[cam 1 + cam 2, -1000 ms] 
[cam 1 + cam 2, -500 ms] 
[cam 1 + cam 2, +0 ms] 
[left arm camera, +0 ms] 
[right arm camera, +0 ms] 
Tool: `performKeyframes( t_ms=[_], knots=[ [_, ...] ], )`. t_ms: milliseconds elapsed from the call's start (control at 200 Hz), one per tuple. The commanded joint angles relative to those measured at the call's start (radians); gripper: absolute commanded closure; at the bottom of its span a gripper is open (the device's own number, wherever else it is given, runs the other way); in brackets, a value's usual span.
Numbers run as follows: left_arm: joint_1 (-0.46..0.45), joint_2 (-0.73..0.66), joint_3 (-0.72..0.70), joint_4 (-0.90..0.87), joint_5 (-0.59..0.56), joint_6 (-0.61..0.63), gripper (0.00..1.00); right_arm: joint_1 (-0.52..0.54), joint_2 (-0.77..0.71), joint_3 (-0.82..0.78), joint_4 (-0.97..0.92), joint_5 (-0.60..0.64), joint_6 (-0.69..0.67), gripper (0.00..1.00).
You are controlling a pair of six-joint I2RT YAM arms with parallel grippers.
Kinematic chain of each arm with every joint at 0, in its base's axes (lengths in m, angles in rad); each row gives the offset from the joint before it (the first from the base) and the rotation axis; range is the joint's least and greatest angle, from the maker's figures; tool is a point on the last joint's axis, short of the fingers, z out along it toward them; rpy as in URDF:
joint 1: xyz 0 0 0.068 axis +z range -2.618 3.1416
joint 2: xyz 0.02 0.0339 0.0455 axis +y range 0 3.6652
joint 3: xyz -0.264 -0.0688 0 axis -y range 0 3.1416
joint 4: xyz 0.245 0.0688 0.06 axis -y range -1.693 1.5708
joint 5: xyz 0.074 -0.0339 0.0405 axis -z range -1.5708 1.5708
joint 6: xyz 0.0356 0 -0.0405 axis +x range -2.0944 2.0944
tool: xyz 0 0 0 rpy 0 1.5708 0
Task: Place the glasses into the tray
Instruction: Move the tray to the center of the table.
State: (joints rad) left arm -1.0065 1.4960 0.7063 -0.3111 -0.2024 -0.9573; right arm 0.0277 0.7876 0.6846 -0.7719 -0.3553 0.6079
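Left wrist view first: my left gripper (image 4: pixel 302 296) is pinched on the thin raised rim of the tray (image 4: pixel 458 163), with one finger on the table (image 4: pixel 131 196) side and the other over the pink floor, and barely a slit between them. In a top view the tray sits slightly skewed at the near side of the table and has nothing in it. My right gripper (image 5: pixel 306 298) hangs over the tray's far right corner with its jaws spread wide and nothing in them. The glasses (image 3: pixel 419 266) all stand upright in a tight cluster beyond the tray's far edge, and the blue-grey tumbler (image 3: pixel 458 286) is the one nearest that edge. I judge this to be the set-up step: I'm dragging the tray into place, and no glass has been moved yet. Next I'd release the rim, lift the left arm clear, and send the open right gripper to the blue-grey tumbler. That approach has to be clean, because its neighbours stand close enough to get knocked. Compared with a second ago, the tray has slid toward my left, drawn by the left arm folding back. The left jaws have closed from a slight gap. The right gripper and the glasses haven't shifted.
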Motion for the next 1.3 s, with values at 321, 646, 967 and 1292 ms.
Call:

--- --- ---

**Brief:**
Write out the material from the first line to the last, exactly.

**Result for this exercise:**
[cam 1 + cam 2, -1000 ms] 
[cam 1 + cam 2, -500 ms] 
[cam 1 + cam 2, +0 ms] 
[left arm camera, +0 ms] 
[right arm camera, +0 ms] 
Tool: `performKeyframes( t_ms=[_], knots=[ [_, ...] ], )`. t_ms: milliseconds elapsed from the call's start (control at 200 Hz), one per tuple. The commanded joint angles relative to those measured at the call's start (radians); gripper: absolute commanded closure; at the bottom of its span a gripper is open (the device's own number, wherever else it is given, runs the other way); in brackets, a value's usual span.
Numbers run as follows: left_arm: joint_1 (-0.46..0.45), joint_2 (-0.73..0.66), joint_3 (-0.72..0.70), joint_4 (-0.90..0.87), joint_5 (-0.59..0.56), joint_6 (-0.61..0.63), gripper (0.00..1.00); right_arm: joint_1 (-0.52..0.54), joint_2 (-0.77..0.71), joint_3 (-0.82..0.78), joint_4 (-0.97..0.92), joint_5 (-0.60..0.64), joint_6 (-0.69..0.67), gripper (0.00..1.00).
You are controlling a pair of six-joint I2RT YAM arms with parallel grippers.
Kinematic chain of each arm with every joint at 0, in its base's axes (lengths in m, angles in rad); each row gives the offset from the joint before it (the first from the base) and the rotation axis; range is the joint's least and greatest angle, from the maker's figures; tool is a point on the last joint's axis, short of the fingers, z out along it toward them; rpy as in URDF:
joint 1: xyz 0 0 0.068 axis +z range -2.618 3.1416
joint 2: xyz 0.02 0.0339 0.0455 axis +y range 0 3.6652
joint 3: xyz -0.264 -0.0688 0 axis -y range 0 3.1416
joint 4: xyz 0.245 0.0688 0.06 axis -y range -1.693 1.5708
joint 5: xyz 0.074 -0.0339 0.0405 axis -z range -1.5708 1.5708
joint 6: xyz 0.0356 0 -0.0405 axis +x range -2.0944 2.0944
tool: xyz 0 0 0 rpy 0 1.5708 0
Task: Place the glasses into the tray
Instruction: Move the tray to the center of the table.
State: (joints rad) left arm -1.0065 1.4960 0.7063 -0.3111 -0.2024 -0.9573; right arm 0.0277 0.7876 0.6846 -0.7719 -0.3553 0.6079
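Left wrist view first: my left gripper (image 4: pixel 302 296) is pinched on the thin raised rim of the tray (image 4: pixel 458 163), with one finger on the table (image 4: pixel 131 196) side and the other over the pink floor, and barely a slit between them. In a top view the tray sits slightly skewed at the near side of the table and has nothing in it. My right gripper (image 5: pixel 306 298) hangs over the tray's far right corner with its jaws spread wide and nothing in them. The glasses (image 3: pixel 419 266) all stand upright in a tight cluster beyond the tray's far edge, and the blue-grey tumbler (image 3: pixel 458 286) is the one nearest that edge. I judge this to be the set-up step: I'm dragging the tray into place, and no glass has been moved yet. Next I'd release the rim, lift the left arm clear, and send the open right gripper to the blue-grey tumbler. That approach has to be clean, because its neighbours stand close enough to get knocked. Compared with a second ago, the tray has slid toward my left, drawn by the left arm folding back. The left jaws have closed from a slight gap. The right gripper and the glasses haven't shifted.
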Motion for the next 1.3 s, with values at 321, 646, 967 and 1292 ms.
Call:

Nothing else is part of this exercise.